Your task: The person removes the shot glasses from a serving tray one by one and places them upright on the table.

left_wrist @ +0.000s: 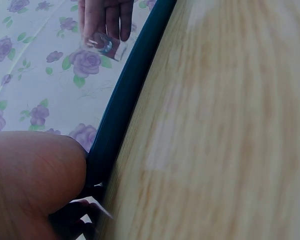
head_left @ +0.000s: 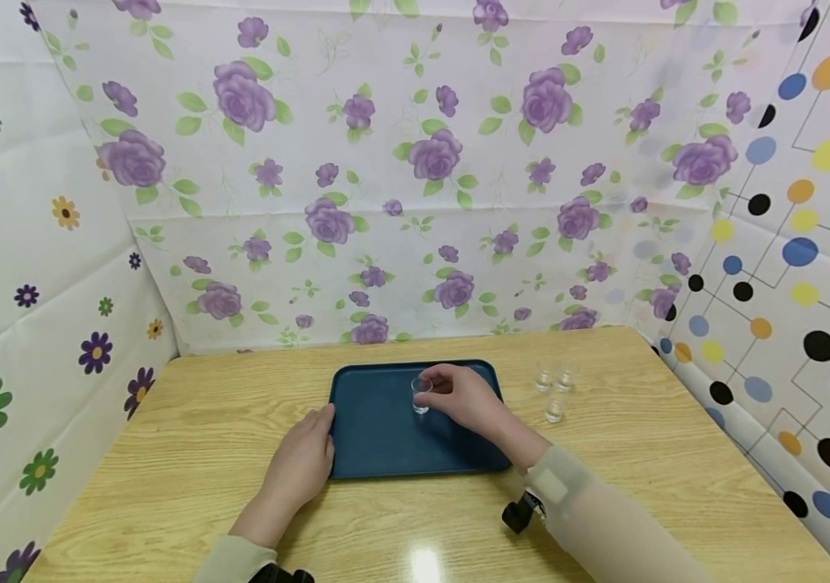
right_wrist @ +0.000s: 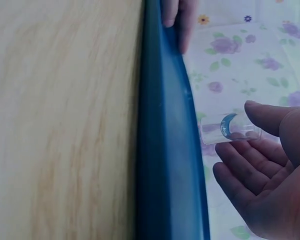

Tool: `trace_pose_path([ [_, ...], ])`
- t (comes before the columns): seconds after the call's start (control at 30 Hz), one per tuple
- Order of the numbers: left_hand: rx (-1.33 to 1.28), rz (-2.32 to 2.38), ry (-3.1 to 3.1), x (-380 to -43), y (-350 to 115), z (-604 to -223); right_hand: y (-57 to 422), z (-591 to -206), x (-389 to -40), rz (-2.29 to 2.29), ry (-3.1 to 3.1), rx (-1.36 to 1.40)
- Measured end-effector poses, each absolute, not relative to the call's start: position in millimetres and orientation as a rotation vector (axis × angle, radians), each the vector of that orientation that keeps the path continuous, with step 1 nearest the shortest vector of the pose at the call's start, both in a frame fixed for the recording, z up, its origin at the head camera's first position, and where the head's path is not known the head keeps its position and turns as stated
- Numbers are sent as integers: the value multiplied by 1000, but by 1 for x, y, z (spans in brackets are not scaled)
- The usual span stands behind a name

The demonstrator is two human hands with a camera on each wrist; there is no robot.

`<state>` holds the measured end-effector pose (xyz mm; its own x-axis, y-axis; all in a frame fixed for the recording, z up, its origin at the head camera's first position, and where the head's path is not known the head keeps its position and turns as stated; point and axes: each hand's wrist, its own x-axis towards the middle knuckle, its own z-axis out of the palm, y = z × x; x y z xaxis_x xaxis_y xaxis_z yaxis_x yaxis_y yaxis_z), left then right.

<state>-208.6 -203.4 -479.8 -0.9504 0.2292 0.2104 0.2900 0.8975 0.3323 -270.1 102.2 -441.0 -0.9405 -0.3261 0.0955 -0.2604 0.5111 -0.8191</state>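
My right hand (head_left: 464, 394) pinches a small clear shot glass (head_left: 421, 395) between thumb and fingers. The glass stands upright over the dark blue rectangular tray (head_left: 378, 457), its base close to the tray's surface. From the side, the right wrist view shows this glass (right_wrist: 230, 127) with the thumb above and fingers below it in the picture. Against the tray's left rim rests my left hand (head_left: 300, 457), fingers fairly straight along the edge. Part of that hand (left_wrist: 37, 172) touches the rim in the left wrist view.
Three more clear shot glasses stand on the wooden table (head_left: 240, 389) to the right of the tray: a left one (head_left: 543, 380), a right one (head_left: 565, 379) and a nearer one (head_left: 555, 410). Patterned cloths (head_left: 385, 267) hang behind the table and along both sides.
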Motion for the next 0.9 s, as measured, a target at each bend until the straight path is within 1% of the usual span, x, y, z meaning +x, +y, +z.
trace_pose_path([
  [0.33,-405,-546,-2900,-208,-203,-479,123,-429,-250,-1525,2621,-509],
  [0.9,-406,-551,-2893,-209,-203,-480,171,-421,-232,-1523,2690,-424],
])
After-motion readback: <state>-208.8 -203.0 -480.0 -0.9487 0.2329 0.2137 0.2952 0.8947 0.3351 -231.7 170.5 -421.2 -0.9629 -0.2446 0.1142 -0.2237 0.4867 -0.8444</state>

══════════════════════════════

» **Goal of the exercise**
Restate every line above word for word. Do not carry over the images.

» **Solution below**
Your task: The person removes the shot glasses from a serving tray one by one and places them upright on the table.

left_wrist @ +0.000s: 
head_left @ +0.000s: 
right_wrist @ +0.000s: 

Tool: `trace_pose_path([ [_, ...], ])`
- t (comes before the columns): seconds after the call's start (control at 30 Hz), one per tuple
- Order of the numbers: left_hand: rx (-1.33 to 1.28), rz (-2.32 to 2.38), ry (-3.1 to 3.1), x (-380 to -43), y (-350 to 115), z (-604 to -223); right_hand: y (-57 to 422), z (-591 to -206), x (-389 to -40), rz (-2.29 to 2.29), ry (-3.1 to 3.1), rx (-1.36 to 1.40)
- Measured end-effector poses, each absolute, not relative to the call's start: position in millimetres and orientation as a rotation vector (axis × angle, radians), each the vector of that orientation that keeps the path continuous, with step 1 nearest the shortest vector of the pose at the call's start, both in a frame fixed for the recording, z up, its origin at the head camera's first position, and where the head's path is not known the head keeps its position and turns as stated
- Numbers are sent as integers: the value multiplied by 1000, but by 1 for x, y, z (spans in brackets are not scaled)
- The usual span stands behind a name

The demonstrator is two human hands with a camera on each wrist; there is no robot.

`<state>` holds the measured end-effector pose (xyz mm; its own x-axis, y-axis; all in a frame fixed for the recording, z up, its origin at the head camera's first position, and where the head's path is not known the head keeps its position and turns as stated; point and axes: each hand's wrist, its own x-axis towards the middle knuckle, its own z-axis out of the palm, y = z × x; x y z xaxis_x xaxis_y xaxis_z yaxis_x yaxis_y yaxis_z), left then right.

<state>-208.6 -203.4 -479.8 -0.9504 0.2292 0.2104 0.2900 0.8975 0.3323 -270.1 102.2 -441.0 -0.9405 -0.3261 0.0955 -0.2604 0.5111 -0.8191</state>
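My right hand (head_left: 464, 394) pinches a small clear shot glass (head_left: 421, 395) between thumb and fingers. The glass stands upright over the dark blue rectangular tray (head_left: 378, 457), its base close to the tray's surface. From the side, the right wrist view shows this glass (right_wrist: 230, 127) with the thumb above and fingers below it in the picture. Against the tray's left rim rests my left hand (head_left: 300, 457), fingers fairly straight along the edge. Part of that hand (left_wrist: 37, 172) touches the rim in the left wrist view.
Three more clear shot glasses stand on the wooden table (head_left: 240, 389) to the right of the tray: a left one (head_left: 543, 380), a right one (head_left: 565, 379) and a nearer one (head_left: 555, 410). Patterned cloths (head_left: 385, 267) hang behind the table and along both sides.
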Motion for the next 0.9 s, as measured, a target at each bend until the straight path is within 1% of the usual span, x, y, z meaning +x, +y, +z.
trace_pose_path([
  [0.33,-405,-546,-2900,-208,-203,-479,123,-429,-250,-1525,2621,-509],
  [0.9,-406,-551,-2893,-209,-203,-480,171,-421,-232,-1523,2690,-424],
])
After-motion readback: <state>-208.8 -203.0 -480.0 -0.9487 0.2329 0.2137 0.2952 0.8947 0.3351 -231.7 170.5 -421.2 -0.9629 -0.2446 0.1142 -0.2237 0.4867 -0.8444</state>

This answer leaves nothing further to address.